We compared Eq. (1) parameters with diffusion coefficients measured using UV imaging in agarose hydrogels that is used for mimicking subcutaneous tissues27,28. Experimental results of insulin diffusion coefficients in different medium conditions ranges between 0.8–2.0 (m2/s). Similarly, the diffusion rates assigned for brain tissue in our simulations ranges between 0.4–2.1 (simulated volume/time). Specifically, an average of ~1.3 is seen at the striatum and the basal ganglia.

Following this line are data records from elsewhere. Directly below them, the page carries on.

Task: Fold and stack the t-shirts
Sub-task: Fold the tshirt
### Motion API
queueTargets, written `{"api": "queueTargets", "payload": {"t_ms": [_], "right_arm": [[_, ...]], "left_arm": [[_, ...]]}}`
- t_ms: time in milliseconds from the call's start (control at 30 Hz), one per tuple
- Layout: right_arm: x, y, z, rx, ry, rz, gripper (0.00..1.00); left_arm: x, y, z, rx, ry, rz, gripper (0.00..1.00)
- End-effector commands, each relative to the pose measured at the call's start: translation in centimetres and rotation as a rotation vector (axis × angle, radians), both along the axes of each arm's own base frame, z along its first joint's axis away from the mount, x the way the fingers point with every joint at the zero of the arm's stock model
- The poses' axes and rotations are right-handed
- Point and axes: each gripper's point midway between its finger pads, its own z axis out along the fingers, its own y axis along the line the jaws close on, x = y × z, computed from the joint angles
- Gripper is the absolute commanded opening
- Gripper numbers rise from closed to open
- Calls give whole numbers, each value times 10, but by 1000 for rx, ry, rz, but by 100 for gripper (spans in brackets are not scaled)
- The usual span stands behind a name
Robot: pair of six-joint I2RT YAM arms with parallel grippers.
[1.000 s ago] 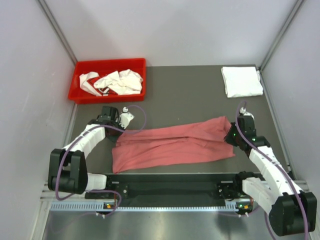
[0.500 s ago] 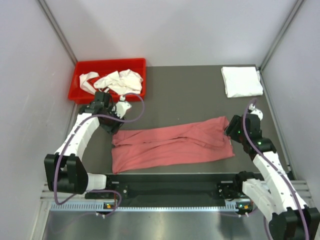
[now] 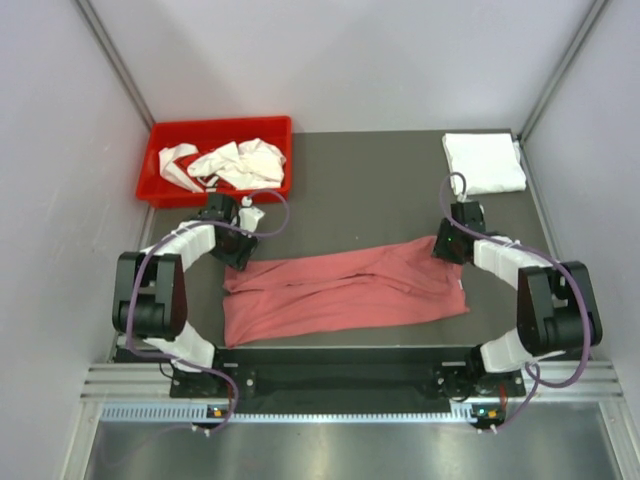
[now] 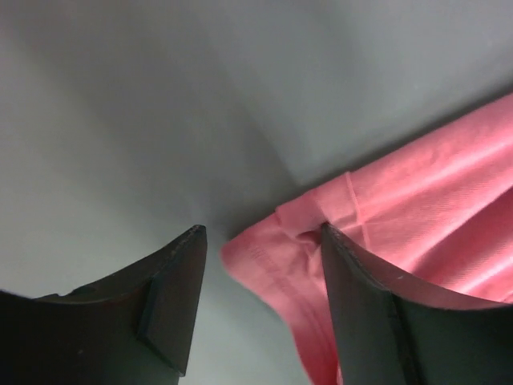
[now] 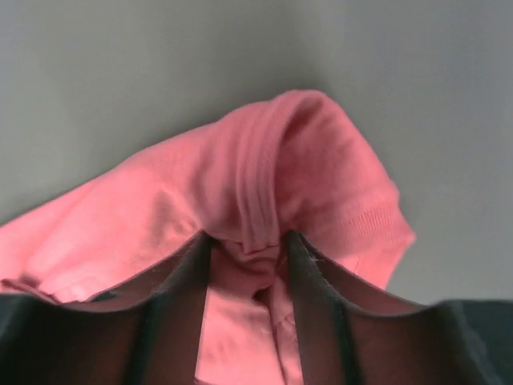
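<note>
A pink t-shirt (image 3: 345, 290), folded into a long band, lies across the middle of the table. My left gripper (image 3: 240, 253) is at its far left corner. In the left wrist view this gripper (image 4: 258, 233) stands open, and the shirt's corner (image 4: 280, 257) lies between the fingers, close to the right one. My right gripper (image 3: 447, 245) is at the far right corner. In the right wrist view the gripper (image 5: 247, 237) has its jaws drawn in on a bunched fold of the pink t-shirt (image 5: 264, 168), touching it on both sides.
A red bin (image 3: 160, 160) with crumpled white shirts (image 3: 235, 162) stands at the back left. A folded white shirt (image 3: 483, 162) lies at the back right corner of the dark table (image 3: 370, 190). Grey walls close in both sides.
Both grippers have opened from shut. The left one swung toward the bin and came back to the shirt's corner. The right one moved inward and its jaws have narrowed again on the cloth.
</note>
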Motion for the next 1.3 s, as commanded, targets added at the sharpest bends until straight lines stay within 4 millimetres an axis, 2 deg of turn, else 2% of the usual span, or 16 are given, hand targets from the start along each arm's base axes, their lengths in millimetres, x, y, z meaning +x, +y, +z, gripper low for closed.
{"api": "queueTargets", "payload": {"t_ms": [0,67,100,233,467,500,567,600,633,700,800,867,967,1067,1200,1267], "right_arm": [[34,10,16,40,-114,33,37],[36,12,9,44,-108,36,22],[40,12,8,41,-112,39,18],[59,15,0,30,-105,68,0],[122,33,9,49,-168,139,0],[143,39,25,50,-215,159,0],[159,49,13,62,-198,192,0],[181,56,30,69,-245,206,0],[184,61,15,77,-200,216,0],[211,72,34,88,-244,228,1],[230,83,40,96,-259,249,14],[234,87,46,93,-262,262,34],[233,89,61,90,-274,272,50],[225,82,87,62,-299,258,59],[195,56,118,-32,-310,196,65],[172,43,106,-75,-266,169,66]], "left_arm": [[1,1,-9,6,-26,-8,63],[-19,2,-22,9,19,-25,55],[-24,4,-22,20,17,-36,36],[-42,15,-23,63,26,-17,0],[-79,9,-9,15,78,-54,0],[-89,8,-6,13,103,-77,0],[-100,2,-3,-18,124,-135,0],[-114,1,-3,-29,172,-153,3],[-120,-2,-2,-48,188,-175,7],[-123,2,5,-25,183,-205,22],[-101,12,30,37,67,-174,27],[-71,3,59,-4,-36,-130,31],[-39,-19,78,-114,-121,-117,39],[-27,-32,59,-138,-118,-130,45],[-39,-51,25,-141,-19,-163,47],[-46,-59,11,-134,7,-169,48]]}}
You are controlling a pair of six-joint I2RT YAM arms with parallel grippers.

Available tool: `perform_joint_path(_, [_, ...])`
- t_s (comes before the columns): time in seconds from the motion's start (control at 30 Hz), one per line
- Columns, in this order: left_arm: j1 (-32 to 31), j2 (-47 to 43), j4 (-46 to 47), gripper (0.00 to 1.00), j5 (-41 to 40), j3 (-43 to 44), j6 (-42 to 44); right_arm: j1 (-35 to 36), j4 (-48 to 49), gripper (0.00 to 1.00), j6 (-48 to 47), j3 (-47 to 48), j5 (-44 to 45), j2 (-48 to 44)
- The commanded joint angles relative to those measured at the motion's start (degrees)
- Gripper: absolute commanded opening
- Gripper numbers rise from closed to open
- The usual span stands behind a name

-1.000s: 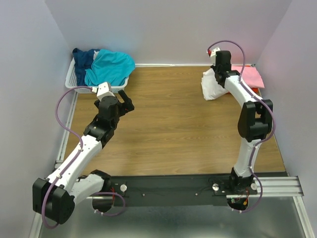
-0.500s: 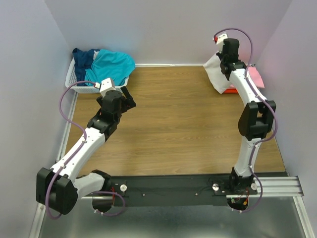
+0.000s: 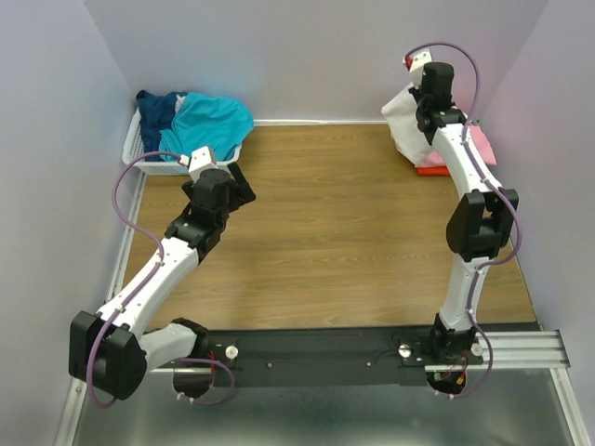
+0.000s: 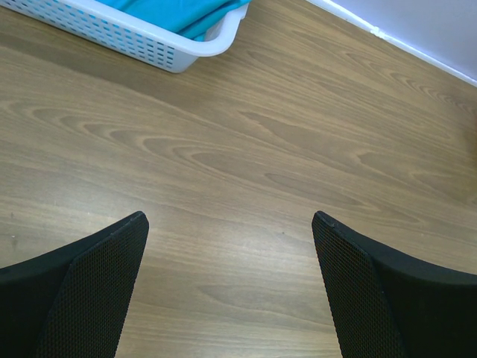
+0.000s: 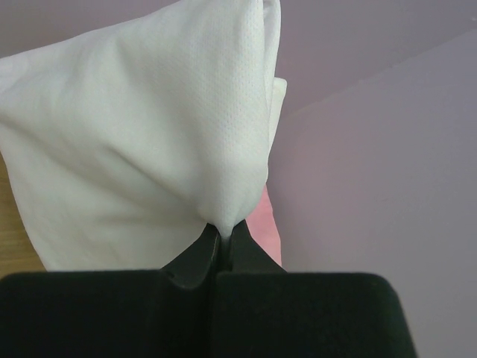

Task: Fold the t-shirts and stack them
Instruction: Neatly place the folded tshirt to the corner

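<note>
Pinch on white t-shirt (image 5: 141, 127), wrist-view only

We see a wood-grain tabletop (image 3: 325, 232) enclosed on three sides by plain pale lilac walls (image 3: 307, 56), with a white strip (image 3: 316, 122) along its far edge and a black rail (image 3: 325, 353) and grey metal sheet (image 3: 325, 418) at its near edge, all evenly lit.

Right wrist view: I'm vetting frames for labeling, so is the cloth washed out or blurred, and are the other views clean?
Right wrist: the white t-shirt is sharp, its weave visible, with soft fold shading, not blown out. Left wrist: the table grain and white basket slats are crisp, no glare. Top external: even light, no harsh shadows.
</note>
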Motion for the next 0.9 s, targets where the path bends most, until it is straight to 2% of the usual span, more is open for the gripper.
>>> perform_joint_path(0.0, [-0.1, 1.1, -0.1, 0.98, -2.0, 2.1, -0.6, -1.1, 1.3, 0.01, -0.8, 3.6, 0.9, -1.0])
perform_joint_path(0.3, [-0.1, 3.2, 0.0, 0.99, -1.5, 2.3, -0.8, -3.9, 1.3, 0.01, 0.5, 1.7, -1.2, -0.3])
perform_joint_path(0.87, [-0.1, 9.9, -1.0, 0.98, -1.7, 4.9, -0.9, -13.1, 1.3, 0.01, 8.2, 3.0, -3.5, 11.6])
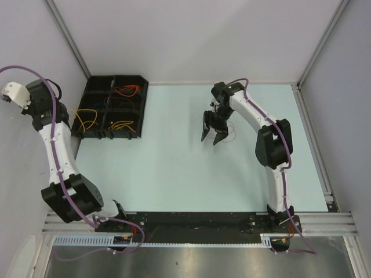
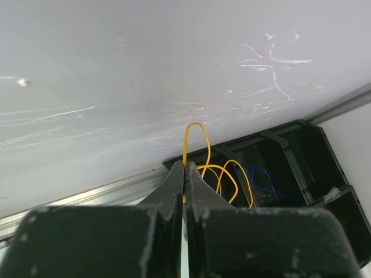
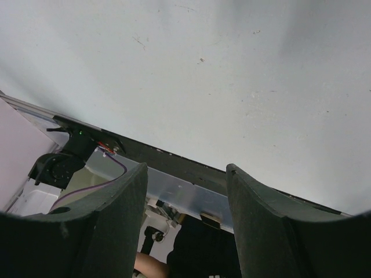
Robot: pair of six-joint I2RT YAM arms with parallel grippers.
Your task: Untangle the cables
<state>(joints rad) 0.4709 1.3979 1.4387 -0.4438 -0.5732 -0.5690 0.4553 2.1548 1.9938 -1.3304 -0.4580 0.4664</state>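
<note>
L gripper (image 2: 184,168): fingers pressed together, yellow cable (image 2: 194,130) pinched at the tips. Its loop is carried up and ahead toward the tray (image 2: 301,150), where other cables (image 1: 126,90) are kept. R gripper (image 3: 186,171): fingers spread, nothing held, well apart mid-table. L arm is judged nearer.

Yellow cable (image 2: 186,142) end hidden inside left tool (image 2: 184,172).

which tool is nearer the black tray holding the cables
Left. The left tool sits just off the tray's left side, shut on a yellow cable; the right tool hangs open over the table, well to the tray's right.
</note>
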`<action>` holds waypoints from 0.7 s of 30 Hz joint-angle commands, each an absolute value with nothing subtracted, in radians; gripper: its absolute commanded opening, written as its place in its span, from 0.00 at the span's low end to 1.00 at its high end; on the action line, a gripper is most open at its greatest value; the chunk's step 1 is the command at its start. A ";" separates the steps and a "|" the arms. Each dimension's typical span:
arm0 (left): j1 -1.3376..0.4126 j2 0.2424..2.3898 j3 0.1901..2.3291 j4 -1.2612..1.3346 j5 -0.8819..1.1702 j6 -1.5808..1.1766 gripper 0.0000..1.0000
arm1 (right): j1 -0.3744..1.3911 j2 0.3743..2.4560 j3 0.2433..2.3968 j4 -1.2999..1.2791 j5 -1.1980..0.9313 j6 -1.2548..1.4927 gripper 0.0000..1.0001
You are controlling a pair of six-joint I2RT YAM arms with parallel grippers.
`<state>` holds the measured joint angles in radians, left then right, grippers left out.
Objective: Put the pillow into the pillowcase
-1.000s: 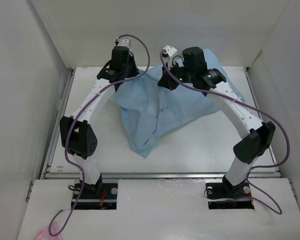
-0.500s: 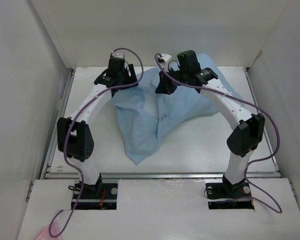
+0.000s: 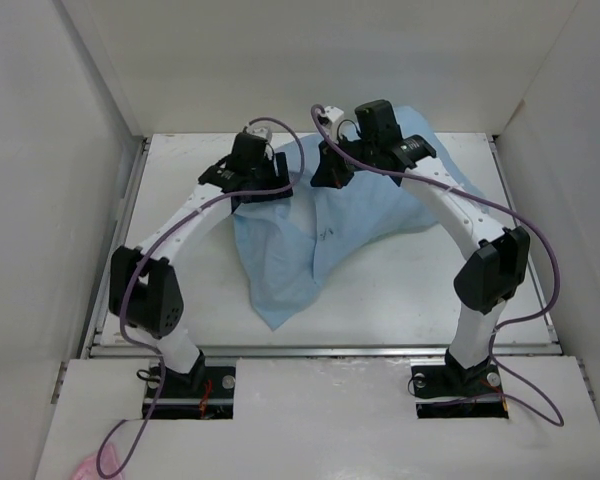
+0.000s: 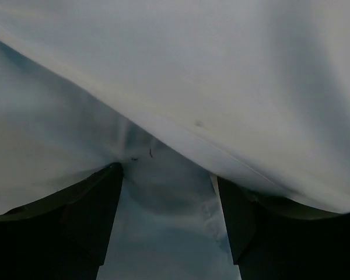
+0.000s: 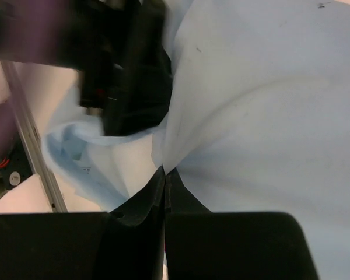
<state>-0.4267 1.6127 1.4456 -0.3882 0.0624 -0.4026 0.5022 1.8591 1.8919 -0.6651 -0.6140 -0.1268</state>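
Observation:
The light blue pillowcase (image 3: 360, 215) lies rumpled at mid-table, one corner trailing toward the near edge. My right gripper (image 3: 327, 172) is shut on its raised edge; the wrist view shows the closed tips (image 5: 164, 170) pinching a fold of blue cloth (image 5: 262, 116). My left gripper (image 3: 260, 190) sits at the pillowcase's left edge, open. In its wrist view the dark fingers (image 4: 99, 216) stand apart with bluish cloth (image 4: 163, 233) between them, nothing gripped. Above them bulges the white pillow (image 4: 233, 70), seamed and with a small dark speck. From above, the pillow is hidden under the pillowcase.
White walls (image 3: 40, 200) close in the table on the left, back and right. A metal rail (image 3: 320, 350) runs along the near edge. Purple cables (image 3: 540, 250) loop off both arms. The left gripper's black body (image 5: 128, 70) shows blurred in the right wrist view.
My left gripper has opened and moved right and nearer, onto the pillowcase's left edge. The right gripper stayed shut, shifting slightly left with the cloth.

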 commanded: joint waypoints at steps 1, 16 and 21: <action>-0.434 1.661 1.477 -0.488 0.010 -0.407 0.63 | 0.497 1.815 1.917 -0.626 -0.643 -0.118 0.00; -0.443 1.749 1.839 -0.517 -0.233 -0.414 0.00 | 0.497 1.761 1.864 -0.597 -0.634 -0.118 0.00; -0.411 1.767 1.899 -0.502 -0.267 -0.385 0.11 | 0.497 1.761 1.864 -0.597 -0.609 -0.118 0.00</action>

Simulating tissue uptake as function of drug compounding

To calculate tissue uptake (i.e., the way the drug is compounded to increase tissue ability to absorb the drug), we define an absorption coefficient and saturation concentration threshold for each grid voxel (indicating the permissibility of the tissue at the overly area). We use the MRI intensity as indication of tissue density to derive the uptake parameters for the calculation. We assume correlation between tissue density and its absorption ability. Accordingly, we set higher uptake in grey areas (i.e., brain tissue) and lower uptake at black and white areas (liquid and bone, respectively). We approximate the absorption capacity as a specialized Gaussian function of MRI intensity where the maximum value is normalized to 1. The MRI intensity for maximum absorption is calculated as the Gaussian mean (μ) and the range of intensities, where significant absorption occurs is described by the Gaussian standard deviation (σ). The default solution with μ = 0.15 and σ = 0.04 is given in Fig. 2B. μ was derived from the distribution of MRI colors.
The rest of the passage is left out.